GTA 3 had incredible levels of detail, but GTA V had more. Red Dead Redemption 2 is also packed with the same level of care. The problem is that those games have always been rare. GTA 3 stood out so much at the time because it came out at a time when there were a lot of bad games being released. That's always been true.

The AAA space has gotten more expensive so there are fewer games overall. There have been a lot more games in the last 20 years so it's harder to innovate because much of the potential innovation has already been done. It's a mature medium now. Games are also much more expensive to make and have to sell a lot more to be profitable.

If you look at the Game Awards Game of the Year candidates you still see big publishers doing some pretty creative things. Psychonauts 2 is a sequel but it's very creative from a narrative perspective, and Tim Schaefer has said that Microsoft left the team alone to do their thing. Deathloop has some innovative mechanics and ideas. It Takes Two is a pretty innovative co-op game that's polished, incredibly fun, and really interesting from an aesthetic perspective. Resident Evil Village is a sequel, but RE 7 really shook the series up and had VR to boot.
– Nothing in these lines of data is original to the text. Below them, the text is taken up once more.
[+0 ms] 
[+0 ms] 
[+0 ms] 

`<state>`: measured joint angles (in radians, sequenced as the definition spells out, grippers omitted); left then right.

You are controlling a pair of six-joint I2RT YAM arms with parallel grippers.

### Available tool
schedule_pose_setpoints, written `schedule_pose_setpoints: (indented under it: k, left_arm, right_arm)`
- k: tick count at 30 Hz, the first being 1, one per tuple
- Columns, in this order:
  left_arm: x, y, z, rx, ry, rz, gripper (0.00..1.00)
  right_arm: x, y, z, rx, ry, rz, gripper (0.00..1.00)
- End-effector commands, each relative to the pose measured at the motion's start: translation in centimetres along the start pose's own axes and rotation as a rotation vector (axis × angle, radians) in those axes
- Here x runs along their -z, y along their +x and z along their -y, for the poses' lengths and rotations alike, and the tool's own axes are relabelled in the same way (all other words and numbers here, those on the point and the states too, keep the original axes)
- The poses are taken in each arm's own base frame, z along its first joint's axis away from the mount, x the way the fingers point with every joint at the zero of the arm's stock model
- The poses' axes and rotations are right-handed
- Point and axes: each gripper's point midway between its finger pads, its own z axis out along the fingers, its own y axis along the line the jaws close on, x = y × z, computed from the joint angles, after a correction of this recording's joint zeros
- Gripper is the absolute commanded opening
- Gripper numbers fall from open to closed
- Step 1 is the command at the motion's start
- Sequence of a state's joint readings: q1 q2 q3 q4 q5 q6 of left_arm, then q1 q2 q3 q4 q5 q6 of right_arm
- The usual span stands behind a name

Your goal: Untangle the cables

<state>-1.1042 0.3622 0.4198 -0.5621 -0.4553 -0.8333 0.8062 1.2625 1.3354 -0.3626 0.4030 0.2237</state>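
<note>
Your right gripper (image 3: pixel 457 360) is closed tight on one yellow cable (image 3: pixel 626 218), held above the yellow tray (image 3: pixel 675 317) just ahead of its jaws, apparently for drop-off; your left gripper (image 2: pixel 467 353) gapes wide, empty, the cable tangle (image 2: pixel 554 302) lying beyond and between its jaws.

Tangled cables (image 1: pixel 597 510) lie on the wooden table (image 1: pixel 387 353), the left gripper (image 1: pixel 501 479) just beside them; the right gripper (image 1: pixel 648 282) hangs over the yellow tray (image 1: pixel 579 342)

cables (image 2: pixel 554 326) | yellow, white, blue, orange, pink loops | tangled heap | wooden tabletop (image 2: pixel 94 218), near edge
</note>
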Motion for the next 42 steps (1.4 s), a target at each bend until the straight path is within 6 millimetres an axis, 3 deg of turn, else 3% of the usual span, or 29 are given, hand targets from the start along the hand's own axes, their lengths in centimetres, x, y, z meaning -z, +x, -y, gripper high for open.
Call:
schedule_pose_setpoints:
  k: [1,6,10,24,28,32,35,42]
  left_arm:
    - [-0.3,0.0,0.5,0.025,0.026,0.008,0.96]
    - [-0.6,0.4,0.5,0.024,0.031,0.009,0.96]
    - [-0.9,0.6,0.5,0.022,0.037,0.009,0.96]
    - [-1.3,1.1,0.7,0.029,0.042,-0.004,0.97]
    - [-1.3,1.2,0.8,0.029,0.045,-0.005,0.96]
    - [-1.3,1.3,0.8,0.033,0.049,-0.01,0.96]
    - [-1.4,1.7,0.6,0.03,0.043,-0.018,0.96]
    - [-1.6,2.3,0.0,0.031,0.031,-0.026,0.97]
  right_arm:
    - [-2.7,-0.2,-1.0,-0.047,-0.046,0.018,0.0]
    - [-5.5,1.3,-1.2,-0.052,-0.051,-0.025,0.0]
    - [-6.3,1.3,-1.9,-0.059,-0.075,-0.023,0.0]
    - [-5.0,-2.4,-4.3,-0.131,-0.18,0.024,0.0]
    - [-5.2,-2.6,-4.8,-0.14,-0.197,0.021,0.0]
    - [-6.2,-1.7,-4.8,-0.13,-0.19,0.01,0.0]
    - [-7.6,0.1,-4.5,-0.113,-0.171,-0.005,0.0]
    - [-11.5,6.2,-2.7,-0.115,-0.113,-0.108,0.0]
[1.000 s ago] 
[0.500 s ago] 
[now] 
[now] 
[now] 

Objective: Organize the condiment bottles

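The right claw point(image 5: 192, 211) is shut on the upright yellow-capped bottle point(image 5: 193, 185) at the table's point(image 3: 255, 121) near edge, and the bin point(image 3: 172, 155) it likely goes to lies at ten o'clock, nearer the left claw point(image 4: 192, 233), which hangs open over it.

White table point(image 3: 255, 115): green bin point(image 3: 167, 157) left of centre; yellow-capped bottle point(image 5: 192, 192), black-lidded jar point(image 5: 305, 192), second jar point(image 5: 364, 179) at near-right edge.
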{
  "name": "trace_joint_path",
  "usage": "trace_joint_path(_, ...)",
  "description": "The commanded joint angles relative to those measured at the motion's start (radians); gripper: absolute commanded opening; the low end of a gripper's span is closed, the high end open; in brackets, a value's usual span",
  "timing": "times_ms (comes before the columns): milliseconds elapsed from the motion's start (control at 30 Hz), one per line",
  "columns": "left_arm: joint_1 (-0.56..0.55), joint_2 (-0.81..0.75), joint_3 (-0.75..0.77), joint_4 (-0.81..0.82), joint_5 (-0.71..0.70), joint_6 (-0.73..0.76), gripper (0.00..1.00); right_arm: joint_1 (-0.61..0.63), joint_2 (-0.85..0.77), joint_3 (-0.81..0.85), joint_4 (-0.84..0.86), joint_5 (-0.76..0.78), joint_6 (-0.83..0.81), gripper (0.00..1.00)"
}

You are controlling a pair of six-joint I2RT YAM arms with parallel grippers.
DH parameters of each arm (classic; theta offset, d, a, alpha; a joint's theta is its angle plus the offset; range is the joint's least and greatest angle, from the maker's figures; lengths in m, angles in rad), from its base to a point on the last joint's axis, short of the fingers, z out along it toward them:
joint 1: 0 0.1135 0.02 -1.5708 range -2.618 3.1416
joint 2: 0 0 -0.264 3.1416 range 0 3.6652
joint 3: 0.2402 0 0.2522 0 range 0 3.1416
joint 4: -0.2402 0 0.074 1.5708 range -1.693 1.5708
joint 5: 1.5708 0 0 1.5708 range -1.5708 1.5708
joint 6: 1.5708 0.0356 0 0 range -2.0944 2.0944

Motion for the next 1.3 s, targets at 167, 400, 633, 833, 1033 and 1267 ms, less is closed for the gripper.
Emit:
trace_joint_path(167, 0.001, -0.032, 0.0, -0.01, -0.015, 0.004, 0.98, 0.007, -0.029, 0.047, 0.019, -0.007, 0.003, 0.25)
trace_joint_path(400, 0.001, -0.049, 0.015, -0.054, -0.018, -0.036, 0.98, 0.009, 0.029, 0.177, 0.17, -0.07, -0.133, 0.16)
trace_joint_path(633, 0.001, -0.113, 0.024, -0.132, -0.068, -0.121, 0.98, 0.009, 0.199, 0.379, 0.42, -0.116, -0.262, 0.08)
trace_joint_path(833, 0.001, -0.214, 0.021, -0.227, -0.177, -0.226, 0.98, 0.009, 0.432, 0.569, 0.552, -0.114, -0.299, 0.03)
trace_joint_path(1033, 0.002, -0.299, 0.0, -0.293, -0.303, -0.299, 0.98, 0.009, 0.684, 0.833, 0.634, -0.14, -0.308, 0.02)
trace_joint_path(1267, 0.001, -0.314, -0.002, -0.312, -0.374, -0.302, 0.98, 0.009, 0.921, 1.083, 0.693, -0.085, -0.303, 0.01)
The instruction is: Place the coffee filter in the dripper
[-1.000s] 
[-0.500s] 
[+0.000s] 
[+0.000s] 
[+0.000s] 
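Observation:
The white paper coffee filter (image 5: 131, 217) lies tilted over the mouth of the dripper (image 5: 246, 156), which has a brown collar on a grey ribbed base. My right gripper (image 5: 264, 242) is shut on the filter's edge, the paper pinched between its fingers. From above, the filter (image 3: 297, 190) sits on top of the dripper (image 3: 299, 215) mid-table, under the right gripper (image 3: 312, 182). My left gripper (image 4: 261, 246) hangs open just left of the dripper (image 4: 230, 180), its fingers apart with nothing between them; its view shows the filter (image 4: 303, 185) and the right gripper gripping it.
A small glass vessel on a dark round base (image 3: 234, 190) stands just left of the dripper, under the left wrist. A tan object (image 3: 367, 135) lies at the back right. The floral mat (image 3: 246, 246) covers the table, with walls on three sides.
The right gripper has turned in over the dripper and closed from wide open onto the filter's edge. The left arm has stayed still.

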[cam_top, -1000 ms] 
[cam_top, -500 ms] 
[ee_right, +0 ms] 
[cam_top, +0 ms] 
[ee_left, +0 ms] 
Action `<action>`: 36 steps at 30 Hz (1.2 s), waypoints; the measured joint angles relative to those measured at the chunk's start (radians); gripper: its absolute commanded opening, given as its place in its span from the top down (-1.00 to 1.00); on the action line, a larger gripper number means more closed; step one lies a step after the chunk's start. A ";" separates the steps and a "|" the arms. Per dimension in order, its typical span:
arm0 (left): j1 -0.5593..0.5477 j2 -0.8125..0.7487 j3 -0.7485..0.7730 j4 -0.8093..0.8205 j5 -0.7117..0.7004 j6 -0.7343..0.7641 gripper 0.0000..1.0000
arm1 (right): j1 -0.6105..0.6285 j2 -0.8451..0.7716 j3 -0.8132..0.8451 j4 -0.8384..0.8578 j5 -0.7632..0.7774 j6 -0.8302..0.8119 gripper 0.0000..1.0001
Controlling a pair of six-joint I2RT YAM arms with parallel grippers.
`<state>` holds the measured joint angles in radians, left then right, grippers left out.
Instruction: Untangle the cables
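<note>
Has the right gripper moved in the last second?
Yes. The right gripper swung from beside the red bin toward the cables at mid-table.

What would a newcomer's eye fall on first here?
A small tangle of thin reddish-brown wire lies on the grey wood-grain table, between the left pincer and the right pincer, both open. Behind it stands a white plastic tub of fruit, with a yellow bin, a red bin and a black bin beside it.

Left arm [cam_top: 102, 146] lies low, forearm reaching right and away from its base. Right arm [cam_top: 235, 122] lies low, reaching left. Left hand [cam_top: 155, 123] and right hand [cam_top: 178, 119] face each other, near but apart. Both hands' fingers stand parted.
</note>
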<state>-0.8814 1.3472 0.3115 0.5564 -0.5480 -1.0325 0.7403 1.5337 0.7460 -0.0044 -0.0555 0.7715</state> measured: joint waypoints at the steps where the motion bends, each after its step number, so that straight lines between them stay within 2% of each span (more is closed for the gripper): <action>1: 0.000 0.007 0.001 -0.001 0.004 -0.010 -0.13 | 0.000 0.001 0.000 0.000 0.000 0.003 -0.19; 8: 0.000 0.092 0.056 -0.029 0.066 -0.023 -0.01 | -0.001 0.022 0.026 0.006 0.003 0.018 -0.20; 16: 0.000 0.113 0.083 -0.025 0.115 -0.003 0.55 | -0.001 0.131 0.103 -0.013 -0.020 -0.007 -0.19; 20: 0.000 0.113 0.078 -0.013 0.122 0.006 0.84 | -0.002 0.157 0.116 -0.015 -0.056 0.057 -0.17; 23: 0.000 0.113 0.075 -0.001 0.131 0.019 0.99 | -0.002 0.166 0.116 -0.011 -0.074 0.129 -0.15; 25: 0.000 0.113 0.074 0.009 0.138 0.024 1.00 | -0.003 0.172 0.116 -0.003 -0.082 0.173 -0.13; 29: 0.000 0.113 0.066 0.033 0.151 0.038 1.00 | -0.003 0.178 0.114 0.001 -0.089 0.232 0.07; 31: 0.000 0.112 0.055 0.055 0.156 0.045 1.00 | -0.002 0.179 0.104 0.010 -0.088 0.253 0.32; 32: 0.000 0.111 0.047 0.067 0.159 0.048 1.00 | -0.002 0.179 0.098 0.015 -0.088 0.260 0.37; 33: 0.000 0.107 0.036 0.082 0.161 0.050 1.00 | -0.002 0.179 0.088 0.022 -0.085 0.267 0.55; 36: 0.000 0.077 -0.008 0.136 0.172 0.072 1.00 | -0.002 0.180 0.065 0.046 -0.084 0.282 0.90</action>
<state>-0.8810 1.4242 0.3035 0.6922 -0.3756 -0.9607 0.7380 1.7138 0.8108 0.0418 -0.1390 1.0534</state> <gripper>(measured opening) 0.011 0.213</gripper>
I guess what I'm saying is...it's hard not to see the past with rose tinted glasses because we don't see the ugly parts when we go back. Nobody fires up their old consoles to play M&M's Kart Racing or World Gone Sour. There is some truth to the idea that there were more risks in the past because those risks were lower because costs were lower, but there's still cool stuff happening now even in the AAA space. And the junk and franchises and licensed crap has always been with us.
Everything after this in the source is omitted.